Work to be completed
When the string "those" occurs in a line of the records, show that line.

▶

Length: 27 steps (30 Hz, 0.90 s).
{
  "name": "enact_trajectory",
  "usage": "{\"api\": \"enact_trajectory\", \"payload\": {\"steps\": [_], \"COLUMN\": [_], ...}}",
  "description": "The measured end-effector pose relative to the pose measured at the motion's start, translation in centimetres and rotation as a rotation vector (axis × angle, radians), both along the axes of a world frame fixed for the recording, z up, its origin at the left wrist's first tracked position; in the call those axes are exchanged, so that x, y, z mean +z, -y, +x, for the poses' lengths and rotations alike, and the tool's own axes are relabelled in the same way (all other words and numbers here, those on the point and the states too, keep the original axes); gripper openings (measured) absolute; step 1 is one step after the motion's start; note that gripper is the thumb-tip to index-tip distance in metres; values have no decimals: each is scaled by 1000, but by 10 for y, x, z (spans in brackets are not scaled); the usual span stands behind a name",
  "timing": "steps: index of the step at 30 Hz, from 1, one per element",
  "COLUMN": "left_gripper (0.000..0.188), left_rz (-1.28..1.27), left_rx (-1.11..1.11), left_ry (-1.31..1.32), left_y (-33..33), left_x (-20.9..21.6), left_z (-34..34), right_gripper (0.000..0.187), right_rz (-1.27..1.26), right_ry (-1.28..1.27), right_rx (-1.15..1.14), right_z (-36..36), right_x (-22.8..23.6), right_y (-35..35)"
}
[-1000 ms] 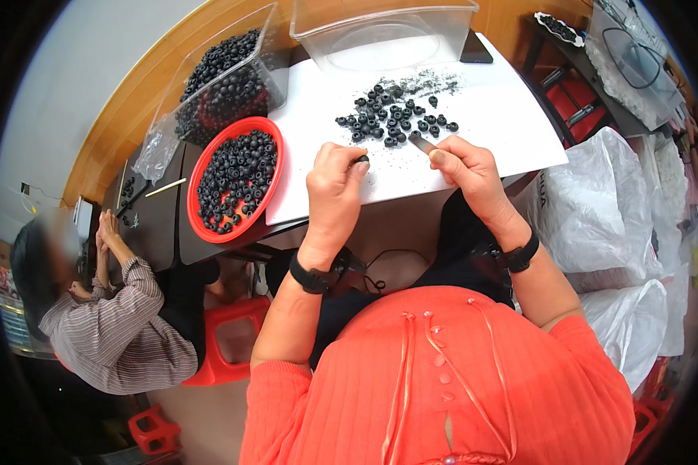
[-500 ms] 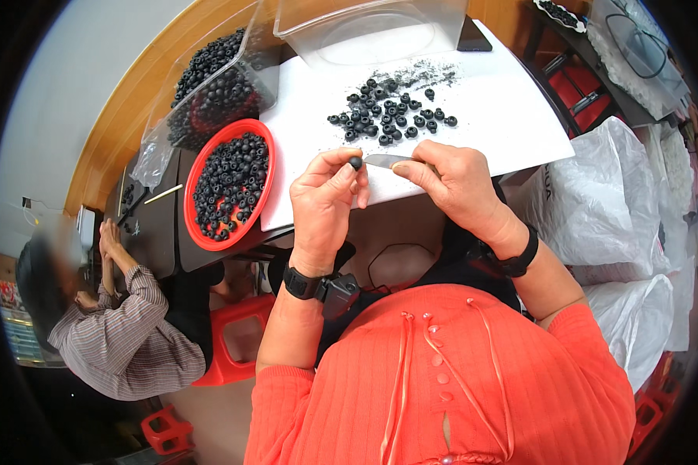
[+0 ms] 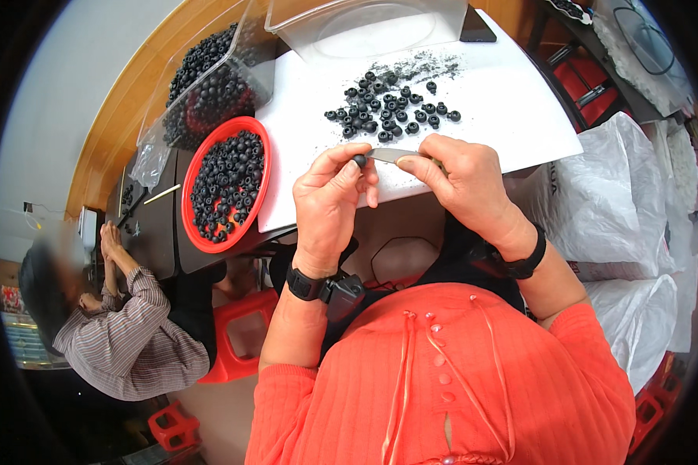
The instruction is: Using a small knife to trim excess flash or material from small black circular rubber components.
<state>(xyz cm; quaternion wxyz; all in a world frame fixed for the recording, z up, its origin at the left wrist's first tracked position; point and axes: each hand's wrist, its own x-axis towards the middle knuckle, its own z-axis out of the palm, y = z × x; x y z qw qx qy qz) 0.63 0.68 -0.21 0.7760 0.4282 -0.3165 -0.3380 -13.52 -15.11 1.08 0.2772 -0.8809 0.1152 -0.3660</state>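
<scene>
Between the thumb and fingers of my left hand (image 3: pixel 329 194) is a small round black part (image 3: pixel 360 160). My right hand (image 3: pixel 467 182) grips a small knife (image 3: pixel 390 155) whose blade points left and meets the part, or lies right beside it. Both hands are over the near edge of a white board (image 3: pixel 302 101). Beyond them, several loose black parts (image 3: pixel 402 116) with ring-like openings lie on the board among dark crumbs. A red bowl (image 3: pixel 265 174) full of similar black parts stands to the left of my left hand.
A clear bin (image 3: pixel 265 81) heaped with black parts stands behind the bowl. Another clear bin (image 3: pixel 364 35) and a dark flat object (image 3: pixel 478 28) sit at the back. White plastic sacks (image 3: pixel 605 201) stand at the right. A person in a striped shirt (image 3: pixel 136 333) sits at the left.
The knife and both hands have shifted very slightly to the right. The view has moved a little. Each hand keeps its grip.
</scene>
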Motion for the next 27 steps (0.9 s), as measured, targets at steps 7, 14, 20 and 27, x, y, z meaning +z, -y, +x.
{"api": "enact_trajectory", "payload": {"steps": [7, 14, 20, 27], "left_gripper": [32, 32, 32, 32], "left_rz": [23, 18, 15, 9], "left_rx": [-10, 9, -1, 53], "left_ry": [-11, 25, 24, 106], "left_y": [0, 3, 2, 4], "left_x": [3, 2, 1, -1], "left_z": [-3, -5, -5, -8], "right_gripper": [37, 38, 38, 37], "right_rz": [-13, -24, -67, -70], "right_ry": [13, -14, -22, -21], "right_rx": [17, 12, -1, 9], "right_z": [0, 1, 1, 2], "right_x": [-2, -1, -2, -3], "right_y": [3, 3, 3, 5]}}
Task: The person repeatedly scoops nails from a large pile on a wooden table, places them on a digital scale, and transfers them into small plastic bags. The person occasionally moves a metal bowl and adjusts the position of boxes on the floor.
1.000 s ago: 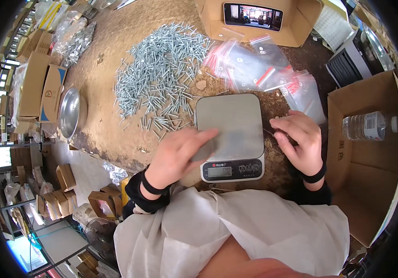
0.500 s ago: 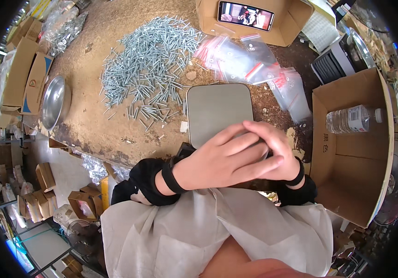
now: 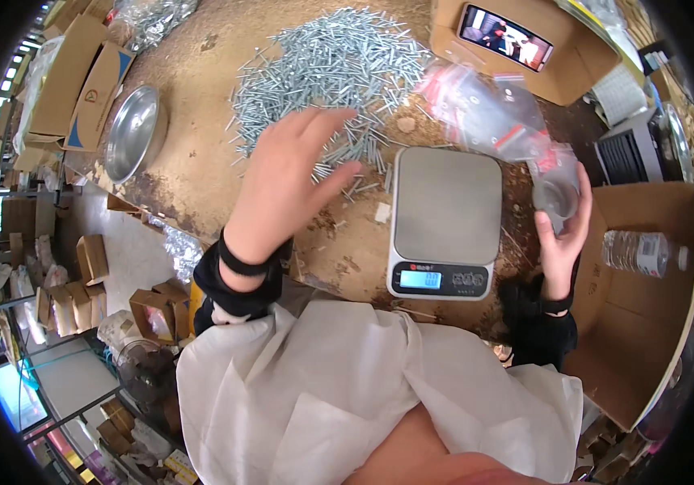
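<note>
My left hand (image 3: 284,178) is spread, its fingers over the near edge of a heap of silvery screws (image 3: 331,61); nothing shows in its grasp. To the right, my right hand (image 3: 567,242) has its thumb and fingers around a small, clear round cup (image 3: 555,200), close to some plastic bags. Between my hands stands a kitchen scale (image 3: 448,202) with a grey square plate and a lit blue display. Nothing lies on the plate. Flat zip-lock bags (image 3: 476,109) with red strips are spread behind the scale.
A steel bowl (image 3: 134,133) rests at the table's left edge beside cardboard boxes (image 3: 92,97). At the right, an open carton (image 3: 638,323) holds a plastic bottle (image 3: 642,252). A phone (image 3: 504,36) playing video leans in another carton (image 3: 577,77) at the back.
My hands, together over the scale before, have moved apart. The left has gone to the screws, the right outward with the cup now visible. The scale's display has come into sight.
</note>
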`<state>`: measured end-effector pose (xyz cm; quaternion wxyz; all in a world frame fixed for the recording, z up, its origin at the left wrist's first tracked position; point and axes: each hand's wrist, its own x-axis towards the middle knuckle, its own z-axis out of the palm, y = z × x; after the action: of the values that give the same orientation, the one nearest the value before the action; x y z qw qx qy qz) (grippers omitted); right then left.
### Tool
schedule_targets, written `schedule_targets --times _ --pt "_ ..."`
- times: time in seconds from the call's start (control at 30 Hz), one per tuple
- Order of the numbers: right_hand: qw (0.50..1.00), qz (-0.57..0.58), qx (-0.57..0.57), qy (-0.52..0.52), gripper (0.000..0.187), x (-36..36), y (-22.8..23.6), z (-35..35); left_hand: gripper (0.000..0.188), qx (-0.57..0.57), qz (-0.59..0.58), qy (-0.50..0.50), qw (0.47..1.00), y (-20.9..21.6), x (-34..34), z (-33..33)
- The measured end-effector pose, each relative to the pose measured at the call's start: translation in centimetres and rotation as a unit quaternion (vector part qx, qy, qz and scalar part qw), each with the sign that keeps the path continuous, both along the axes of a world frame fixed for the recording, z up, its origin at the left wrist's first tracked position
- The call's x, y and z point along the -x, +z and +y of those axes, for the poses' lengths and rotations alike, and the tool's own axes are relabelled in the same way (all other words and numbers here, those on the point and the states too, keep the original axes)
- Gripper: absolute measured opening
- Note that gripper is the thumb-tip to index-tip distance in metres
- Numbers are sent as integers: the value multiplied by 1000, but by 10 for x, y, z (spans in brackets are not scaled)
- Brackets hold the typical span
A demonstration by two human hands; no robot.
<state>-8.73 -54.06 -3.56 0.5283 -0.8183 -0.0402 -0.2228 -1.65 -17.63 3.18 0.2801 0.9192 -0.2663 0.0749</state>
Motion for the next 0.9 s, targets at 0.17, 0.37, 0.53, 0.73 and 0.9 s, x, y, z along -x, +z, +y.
schedule_targets --times 0.17,0.37,0.53,0.73,0.9 --pt "999 20 -19 -40 89 -3 -18 -12 77 -160 41 -10 986 -21 -54 2" --pt "990 74 -70 -93 95 4 -26 -11 94 -151 96 -74 981 -38 -73 -3" --pt "993 81 -40 -71 98 2 -22 -9 76 -151 77 -55 984 -45 -61 0" --pt "997 -5 46 -56 87 1 -19 -15 58 -132 11 -93 987 -59 -59 4" --pt "997 -43 61 -27 78 -5 -2 -1 45 -98 -17 -109 989 -71 -66 9"
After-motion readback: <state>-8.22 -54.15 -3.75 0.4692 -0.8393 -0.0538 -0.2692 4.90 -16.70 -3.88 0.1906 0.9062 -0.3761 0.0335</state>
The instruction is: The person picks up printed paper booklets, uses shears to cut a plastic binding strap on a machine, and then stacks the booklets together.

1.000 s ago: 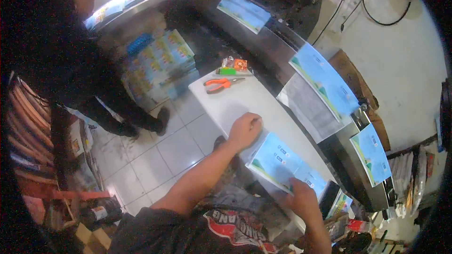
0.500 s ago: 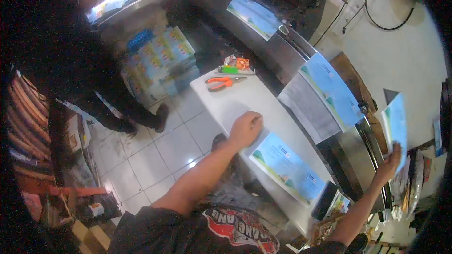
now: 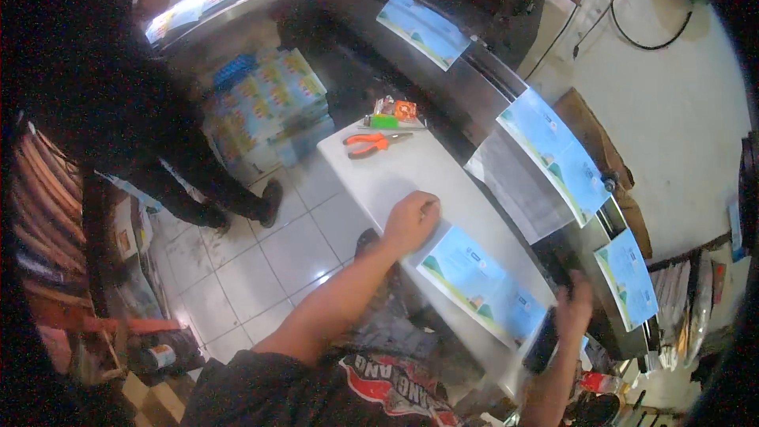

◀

Solution
  "description": "The measured end-effector pose relative to the pose measured at the motion's start, translation in centimetres and rotation as a rotation vector (axis × angle, radians), both along the axes of a world frame fixed for the recording, z up, its origin at the left wrist's first tracked position; in the call those axes are exchanged, so that x, y, z mean +z, -y, +x, for the poses' lengths and rotations alike, and the tool's own axes are relabelled in the same way (all other words and numbers here, those on the point and the states too, keep the original axes); gripper openings (measured) absolute; step 1 is one step after the motion's start; note that gripper is the thumb-tip to index-tip distance in metres; values have no decimals: each is scaled by 1000, but by 10 for y, x, z (spans in brackets are not scaled); the usual span stands behind a name",
- The call's x, y and z point along the -x, +z and +y of those axes, for the poses' lengths and rotations alike, and the tool's own axes are relabelled in the same way (all other words and numbers here, those on the point and the states too, keep the original axes)

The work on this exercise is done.